GPLET Reform Bill Passes House By Wide Margin

The House of Representatives voted 50-9 to pass HB 2213, a bill that closes several loopholes related to the Government Property Lease Excise Tax (GPLET), reducing the length of GPLETs from 25 years to 8 years.

GPLET is levied in lieu of property taxes when governments lease publicly-owned property to private businesses.

When local governments award property tax incentives like GPLET to developers, it deprives school districts of tax revenue. State taxpayers are forced to make up the difference through elevated payments to those school districts.

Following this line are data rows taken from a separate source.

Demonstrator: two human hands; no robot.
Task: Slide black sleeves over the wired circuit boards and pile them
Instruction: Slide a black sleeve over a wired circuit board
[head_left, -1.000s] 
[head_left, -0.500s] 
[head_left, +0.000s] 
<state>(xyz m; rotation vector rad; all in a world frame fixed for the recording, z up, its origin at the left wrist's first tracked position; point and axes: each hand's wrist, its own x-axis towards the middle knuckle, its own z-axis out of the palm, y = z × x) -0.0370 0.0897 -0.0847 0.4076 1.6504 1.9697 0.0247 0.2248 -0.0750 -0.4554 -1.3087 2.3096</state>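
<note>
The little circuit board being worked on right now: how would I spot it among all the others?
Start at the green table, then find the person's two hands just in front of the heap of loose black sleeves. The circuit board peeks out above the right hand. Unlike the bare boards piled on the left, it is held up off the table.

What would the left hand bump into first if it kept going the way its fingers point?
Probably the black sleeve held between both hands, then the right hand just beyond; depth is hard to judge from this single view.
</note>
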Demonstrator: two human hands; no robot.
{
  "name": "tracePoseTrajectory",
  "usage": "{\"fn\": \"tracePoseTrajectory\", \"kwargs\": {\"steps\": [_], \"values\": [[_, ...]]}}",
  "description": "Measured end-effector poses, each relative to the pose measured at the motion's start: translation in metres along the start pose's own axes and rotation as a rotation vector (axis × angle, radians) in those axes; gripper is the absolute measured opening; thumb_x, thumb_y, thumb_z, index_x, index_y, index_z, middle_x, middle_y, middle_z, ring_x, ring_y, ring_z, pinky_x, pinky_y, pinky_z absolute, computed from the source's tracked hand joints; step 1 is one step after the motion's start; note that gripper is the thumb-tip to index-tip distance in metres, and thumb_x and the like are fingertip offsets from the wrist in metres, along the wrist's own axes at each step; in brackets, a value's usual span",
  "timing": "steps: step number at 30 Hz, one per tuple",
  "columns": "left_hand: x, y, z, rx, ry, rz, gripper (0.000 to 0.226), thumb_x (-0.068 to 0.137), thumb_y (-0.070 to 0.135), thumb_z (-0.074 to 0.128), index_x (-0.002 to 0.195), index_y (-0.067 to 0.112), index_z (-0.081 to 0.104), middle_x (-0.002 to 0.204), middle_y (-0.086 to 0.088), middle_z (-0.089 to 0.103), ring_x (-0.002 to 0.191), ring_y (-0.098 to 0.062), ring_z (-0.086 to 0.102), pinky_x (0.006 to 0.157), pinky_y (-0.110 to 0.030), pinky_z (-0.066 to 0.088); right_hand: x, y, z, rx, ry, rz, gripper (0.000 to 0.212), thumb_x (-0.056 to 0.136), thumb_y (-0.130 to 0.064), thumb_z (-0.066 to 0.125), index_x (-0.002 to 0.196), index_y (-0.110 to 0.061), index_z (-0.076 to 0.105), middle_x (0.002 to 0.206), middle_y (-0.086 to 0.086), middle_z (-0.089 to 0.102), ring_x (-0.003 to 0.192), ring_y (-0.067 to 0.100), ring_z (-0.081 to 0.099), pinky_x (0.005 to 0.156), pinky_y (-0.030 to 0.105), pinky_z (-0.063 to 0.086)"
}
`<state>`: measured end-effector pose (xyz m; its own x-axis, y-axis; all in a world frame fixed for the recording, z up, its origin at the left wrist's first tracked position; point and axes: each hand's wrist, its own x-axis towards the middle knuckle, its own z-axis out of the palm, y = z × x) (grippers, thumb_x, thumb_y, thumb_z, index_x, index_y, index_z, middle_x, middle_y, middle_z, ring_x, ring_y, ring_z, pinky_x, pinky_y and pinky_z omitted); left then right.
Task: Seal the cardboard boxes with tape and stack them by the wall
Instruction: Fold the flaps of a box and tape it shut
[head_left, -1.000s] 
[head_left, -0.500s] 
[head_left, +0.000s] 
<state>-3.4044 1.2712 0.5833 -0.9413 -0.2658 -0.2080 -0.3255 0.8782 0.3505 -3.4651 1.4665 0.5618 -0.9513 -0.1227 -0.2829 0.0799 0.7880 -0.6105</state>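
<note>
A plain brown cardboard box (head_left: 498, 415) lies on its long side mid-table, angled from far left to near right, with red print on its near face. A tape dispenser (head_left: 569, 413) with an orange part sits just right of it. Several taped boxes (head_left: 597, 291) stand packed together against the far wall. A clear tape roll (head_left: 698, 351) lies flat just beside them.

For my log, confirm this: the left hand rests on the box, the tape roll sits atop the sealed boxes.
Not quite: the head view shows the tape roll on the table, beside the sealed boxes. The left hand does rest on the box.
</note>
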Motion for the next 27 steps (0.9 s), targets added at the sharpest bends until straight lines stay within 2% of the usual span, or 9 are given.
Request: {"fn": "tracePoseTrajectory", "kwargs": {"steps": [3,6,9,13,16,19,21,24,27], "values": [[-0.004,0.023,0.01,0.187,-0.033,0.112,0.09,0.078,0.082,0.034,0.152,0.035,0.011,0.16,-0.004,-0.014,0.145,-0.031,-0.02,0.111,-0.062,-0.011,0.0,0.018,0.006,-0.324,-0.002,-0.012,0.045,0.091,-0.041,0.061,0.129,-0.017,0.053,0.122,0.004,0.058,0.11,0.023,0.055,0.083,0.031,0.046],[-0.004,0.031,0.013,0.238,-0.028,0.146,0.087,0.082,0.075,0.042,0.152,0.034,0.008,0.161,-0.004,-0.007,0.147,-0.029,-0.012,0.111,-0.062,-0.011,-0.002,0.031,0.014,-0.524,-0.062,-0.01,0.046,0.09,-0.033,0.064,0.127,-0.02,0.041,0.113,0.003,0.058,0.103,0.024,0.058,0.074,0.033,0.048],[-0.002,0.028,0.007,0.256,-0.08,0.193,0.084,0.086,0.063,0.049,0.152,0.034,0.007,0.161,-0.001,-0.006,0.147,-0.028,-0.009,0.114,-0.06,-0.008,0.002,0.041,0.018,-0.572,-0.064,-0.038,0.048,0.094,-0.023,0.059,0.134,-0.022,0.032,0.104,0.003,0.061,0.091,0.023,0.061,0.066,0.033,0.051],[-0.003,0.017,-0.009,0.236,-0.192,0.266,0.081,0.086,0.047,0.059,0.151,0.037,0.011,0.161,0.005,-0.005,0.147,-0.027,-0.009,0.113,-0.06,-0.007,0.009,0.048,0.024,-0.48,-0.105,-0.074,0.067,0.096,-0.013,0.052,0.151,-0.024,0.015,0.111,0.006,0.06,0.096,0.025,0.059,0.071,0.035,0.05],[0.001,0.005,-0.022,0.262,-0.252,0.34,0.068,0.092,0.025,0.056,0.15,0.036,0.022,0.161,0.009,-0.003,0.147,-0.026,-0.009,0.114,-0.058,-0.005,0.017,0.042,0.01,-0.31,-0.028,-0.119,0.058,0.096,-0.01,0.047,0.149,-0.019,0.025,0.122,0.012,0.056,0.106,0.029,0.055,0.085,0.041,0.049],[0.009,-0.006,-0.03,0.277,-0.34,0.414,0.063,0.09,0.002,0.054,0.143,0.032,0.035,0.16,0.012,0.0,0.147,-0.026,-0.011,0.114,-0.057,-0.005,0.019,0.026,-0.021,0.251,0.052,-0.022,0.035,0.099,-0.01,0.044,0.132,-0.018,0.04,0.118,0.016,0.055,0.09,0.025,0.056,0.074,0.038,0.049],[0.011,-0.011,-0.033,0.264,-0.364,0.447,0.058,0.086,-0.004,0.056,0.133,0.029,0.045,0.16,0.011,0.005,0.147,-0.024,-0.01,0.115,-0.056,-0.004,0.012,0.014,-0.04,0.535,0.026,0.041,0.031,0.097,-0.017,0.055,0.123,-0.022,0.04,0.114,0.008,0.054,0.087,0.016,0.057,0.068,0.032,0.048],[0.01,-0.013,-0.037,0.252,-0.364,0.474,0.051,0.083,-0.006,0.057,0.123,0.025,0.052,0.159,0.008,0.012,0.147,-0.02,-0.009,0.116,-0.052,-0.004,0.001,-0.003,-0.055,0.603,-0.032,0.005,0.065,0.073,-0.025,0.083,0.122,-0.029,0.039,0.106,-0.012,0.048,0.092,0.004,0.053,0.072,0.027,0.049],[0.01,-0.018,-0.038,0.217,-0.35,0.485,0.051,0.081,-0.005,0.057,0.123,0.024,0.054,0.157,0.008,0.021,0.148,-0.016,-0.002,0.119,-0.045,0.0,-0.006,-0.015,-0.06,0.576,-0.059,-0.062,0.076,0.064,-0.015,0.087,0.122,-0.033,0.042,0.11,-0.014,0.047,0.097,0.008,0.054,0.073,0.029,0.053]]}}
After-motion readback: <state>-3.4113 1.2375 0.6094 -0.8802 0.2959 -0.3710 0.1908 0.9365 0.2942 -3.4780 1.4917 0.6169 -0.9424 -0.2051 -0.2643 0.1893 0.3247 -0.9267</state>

“I applaud my colleagues for voting for this historic bipartisan piece of legislation that will close loopholes and provide funding much faster to where it is desperately needed, K-12 education,” said the bill’s sponsor Rep. Vince Leach. “This legislation ensures that schools receive their fair share of funding sooner than the existing law, making it a win for education.”

“The marketplace is where winners and losers should be determined and the passage of this bill reflects the importance Arizonans place on this principle,” said Leach.

Rep. Pam Powers Hannley spoke in favor of the bill. She stated that she appreciated Leach’s efforts to reform the GPLET and protect taxpayers. She pointed out that the bill doesn’t eliminate the GPLET as an economic development tool – it makes the deals less generous. The freshman lawmaker said that she was glad to hear that the tax abatement period has been cut back from 25 years to 8 years due to the fact that it will help schools and the taxpayers.

Powers Hannley called on lawmakers to look at all tax giveaway policies — not just what the cities are doing. She argued that giving taxpayer money away to big corporations or sports teams in exchange for a promise of jobs and prosperity in the future is not sustainable economic development. She noted that multinational corporations don’t need taxpayer money.

“Big businesses have told us to fix the education system and fix the roads,” stated Powers Hannley. “That’s what they’re interested in – not more tax cuts.”